**Problem to solve:** Transcribe every entry that follows exactly, omitting all pictures.

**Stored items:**
○ ○ ○ ○ ○ ○ ○

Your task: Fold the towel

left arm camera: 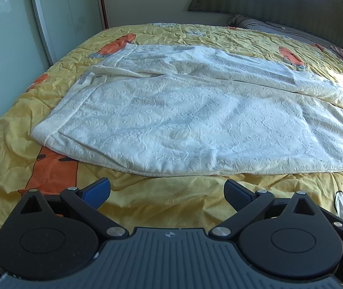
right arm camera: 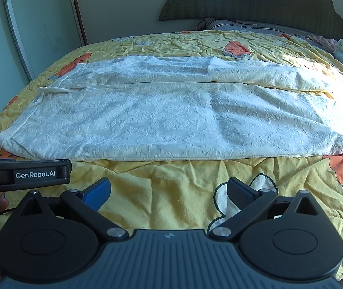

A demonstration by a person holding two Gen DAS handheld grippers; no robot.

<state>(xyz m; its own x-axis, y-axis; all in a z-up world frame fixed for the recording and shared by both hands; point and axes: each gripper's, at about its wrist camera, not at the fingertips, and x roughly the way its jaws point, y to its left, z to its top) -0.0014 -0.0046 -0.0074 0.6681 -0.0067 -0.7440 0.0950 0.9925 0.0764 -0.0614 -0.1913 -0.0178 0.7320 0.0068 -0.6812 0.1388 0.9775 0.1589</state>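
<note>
Blue-padded fingers on the left gripper [left arm camera: 167,193] and the right gripper [right arm camera: 169,192] stand spread wide — both empty, touching nothing, above the near edge of the bed [right arm camera: 171,187]. The cream embossed towel [right arm camera: 171,115] lies folded lengthwise across the yellow quilt, its long axis running side to side — folded edge toward the near edge of the bed.
</note>
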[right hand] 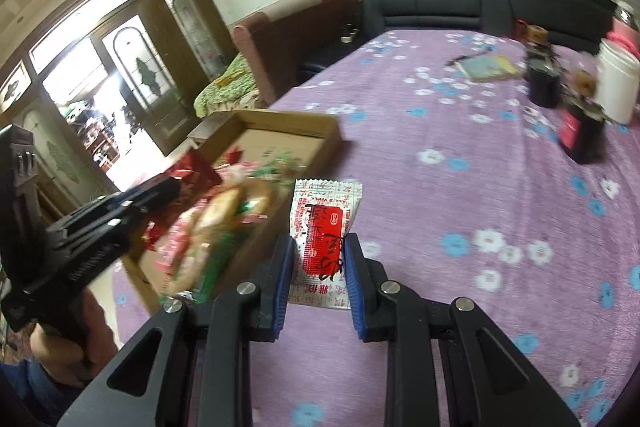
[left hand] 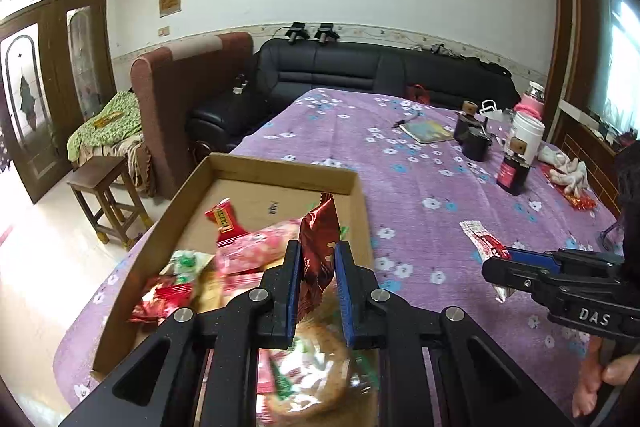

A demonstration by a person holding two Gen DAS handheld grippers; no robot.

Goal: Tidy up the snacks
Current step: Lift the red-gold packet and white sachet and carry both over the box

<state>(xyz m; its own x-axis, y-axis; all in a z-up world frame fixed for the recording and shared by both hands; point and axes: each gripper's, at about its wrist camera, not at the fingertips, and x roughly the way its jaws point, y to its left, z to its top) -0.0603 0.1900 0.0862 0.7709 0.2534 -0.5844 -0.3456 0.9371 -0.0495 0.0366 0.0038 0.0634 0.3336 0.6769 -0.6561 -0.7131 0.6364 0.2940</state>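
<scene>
Snacks: two packets held, one per hand-held gripper; the rest lie loose in the cardboard box (left hand: pixel 280 169).
Left hand-held gripper (left hand: pixel 318 259): jaws narrow, clamped on a dark red packet (left hand: pixel 318 231) that stands upright between the blue pads, above the near right part of the box.
Right hand-held gripper (right hand: pixel 319 259): jaws narrow, pinching a white-and-red sachet (right hand: pixel 326 211) that sticks out ahead of the pads, over the purple floral cloth (right hand: pixel 440 187) of the table.
Box contents: under and left of the left hand-held gripper, red wrappers (left hand: pixel 224 221), a pink packet (left hand: pixel 256 247), a green-and-white one (left hand: pixel 188 263); blurred round biscuits in clear wrap (left hand: pixel 320 371) directly beneath the jaws.
Surroundings: ahead and right of both grippers, well apart, two dark bottles (left hand: pixel 514 173), a white jar (left hand: pixel 528 135), a notebook (left hand: pixel 428 131); black sofa (left hand: pixel 340 71) beyond the table's far edge.
Obstructions: box's right wall lies between the two grippers.
Left view only: white gloves (left hand: pixel 568 171) far right, wooden stool (left hand: pixel 106 197) on the floor left of the box.
Right view only: printed face of the sachet, and the person's hand (right hand: pixel 60 351) gripping the left tool's handle.
</scene>
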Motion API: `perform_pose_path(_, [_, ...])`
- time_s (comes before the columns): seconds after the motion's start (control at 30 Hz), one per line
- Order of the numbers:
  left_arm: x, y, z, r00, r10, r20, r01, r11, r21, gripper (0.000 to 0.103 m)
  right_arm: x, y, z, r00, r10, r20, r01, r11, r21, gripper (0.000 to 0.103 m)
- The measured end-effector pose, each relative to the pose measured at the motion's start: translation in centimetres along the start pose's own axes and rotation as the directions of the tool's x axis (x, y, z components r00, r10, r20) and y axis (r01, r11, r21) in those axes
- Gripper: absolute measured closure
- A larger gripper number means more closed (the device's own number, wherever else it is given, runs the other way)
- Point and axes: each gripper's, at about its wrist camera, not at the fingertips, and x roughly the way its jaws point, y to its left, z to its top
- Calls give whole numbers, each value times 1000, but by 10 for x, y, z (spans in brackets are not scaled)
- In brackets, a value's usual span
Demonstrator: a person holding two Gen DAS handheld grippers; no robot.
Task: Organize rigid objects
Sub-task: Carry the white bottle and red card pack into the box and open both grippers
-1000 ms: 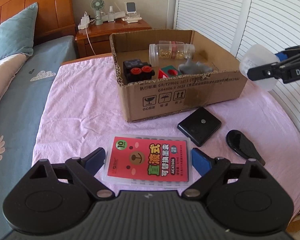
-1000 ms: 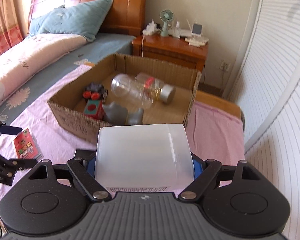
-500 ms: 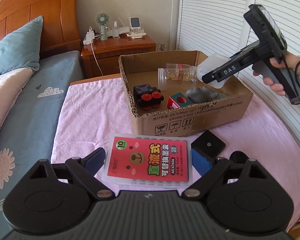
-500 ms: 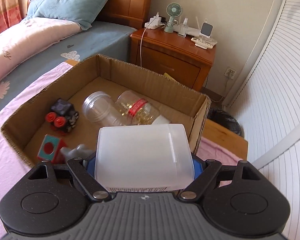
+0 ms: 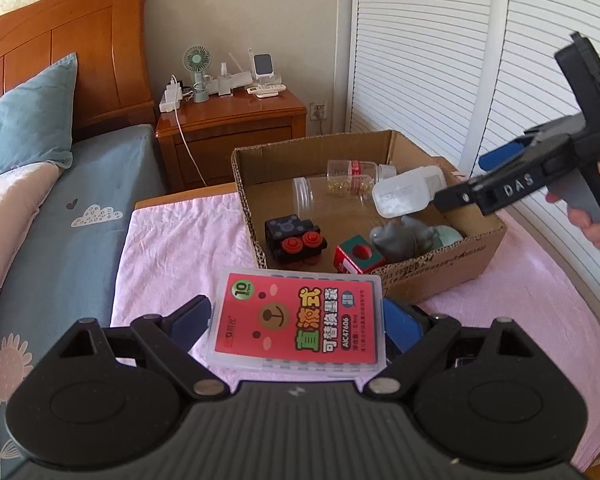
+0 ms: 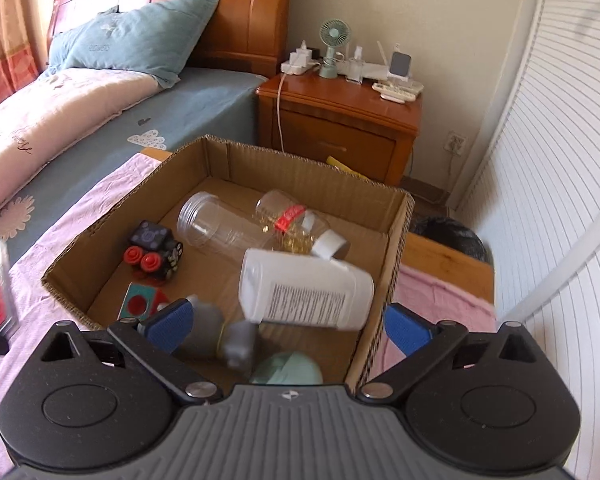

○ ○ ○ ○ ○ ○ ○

**Completed task:**
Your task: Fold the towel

left arm camera: 
right arm camera: 

A demonstration by a person holding two Gen DAS handheld grippers; no robot.

<state>(xyz m; its own x-axis, y-axis; all in a z-up world frame fixed for the recording and shared by both hands; point and axes: each gripper's, at about its wrist camera, not at the fingertips, and x roughly the way its jaws point, y to its left, z to its top) -0.0014 -0.0046 -0.0074 0.6681 -0.0067 -0.7440 0.0950 0.9925 0.0764 -0.0614 -0.1913 -0.0178 0.7320 0.0068 -0.6812 0.1388 0.9775 0.1589</state>
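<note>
Blue-padded fingers on the left gripper [left arm camera: 167,193] and the right gripper [right arm camera: 169,192] stand spread wide — both empty, touching nothing, above the near edge of the bed [right arm camera: 171,187]. The cream embossed towel [right arm camera: 171,115] lies folded lengthwise across the yellow quilt, its long axis running side to side — folded edge toward the near edge of the bed.
</note>
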[right hand] 
[left hand] 

A demonstration by a person holding two Gen DAS handheld grippers; no robot.

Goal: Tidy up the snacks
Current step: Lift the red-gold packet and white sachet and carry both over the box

<state>(xyz m; its own x-axis, y-axis; all in a z-up world frame fixed for the recording and shared by both hands; point and axes: each gripper's, at about its wrist camera, not at the fingertips, and x roughly the way its jaws point, y to its left, z to its top) -0.0603 0.1900 0.0862 0.7709 0.2534 -0.5844 -0.3456 0.9371 -0.0495 0.0366 0.0038 0.0634 0.3336 0.6769 -0.6561 -0.7131 0.6364 0.2940</state>
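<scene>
Snacks: two packets held, one per hand-held gripper; the rest lie loose in the cardboard box (left hand: pixel 280 169).
Left hand-held gripper (left hand: pixel 318 259): jaws narrow, clamped on a dark red packet (left hand: pixel 318 231) that stands upright between the blue pads, above the near right part of the box.
Right hand-held gripper (right hand: pixel 319 259): jaws narrow, pinching a white-and-red sachet (right hand: pixel 326 211) that sticks out ahead of the pads, over the purple floral cloth (right hand: pixel 440 187) of the table.
Box contents: under and left of the left hand-held gripper, red wrappers (left hand: pixel 224 221), a pink packet (left hand: pixel 256 247), a green-and-white one (left hand: pixel 188 263); blurred round biscuits in clear wrap (left hand: pixel 320 371) directly beneath the jaws.
Surroundings: ahead and right of both grippers, well apart, two dark bottles (left hand: pixel 514 173), a white jar (left hand: pixel 528 135), a notebook (left hand: pixel 428 131); black sofa (left hand: pixel 340 71) beyond the table's far edge.
Obstructions: box's right wall lies between the two grippers.
Left view only: white gloves (left hand: pixel 568 171) far right, wooden stool (left hand: pixel 106 197) on the floor left of the box.
Right view only: printed face of the sachet, and the person's hand (right hand: pixel 60 351) gripping the left tool's handle.
</scene>
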Motion API: `perform_pose_path(_, [_, ...])`
- time_s (comes before the columns): seconds after the motion's start (control at 30 Hz), one per line
- Order of the numbers:
  left_arm: x, y, z, r00, r10, r20, r01, r11, r21, gripper (0.000 to 0.103 m)
  right_arm: x, y, z, r00, r10, r20, r01, r11, r21, gripper (0.000 to 0.103 m)
- The measured end-effector pose, each relative to the pose measured at the motion's start: translation in centimetres along the start pose's own axes and rotation as the directions of the tool's x axis (x, y, z components r00, r10, r20) and y axis (r01, r11, r21) in those axes
- Gripper: absolute measured closure
- A larger gripper number means more closed (the device's own number, wherever else it is given, runs the other way)
- Point and axes: each gripper's, at about its wrist camera, not at the fingertips, and x roughly the way its jaws point, y to its left, z to its top
- Calls give whole numbers, each value times 1000, but by 10 for x, y, z (spans in brackets are not scaled)
- In brackets, a value's usual span
Demonstrator: a person holding two Gen DAS handheld grippers; no robot.
Task: Organize rigid objects
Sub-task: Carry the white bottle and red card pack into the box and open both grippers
-1000 ms: 
-1000 ms: 
-500 ms: 
-500 ms: 
+0 ms: 
+0 ms: 

The complete answer has now been given.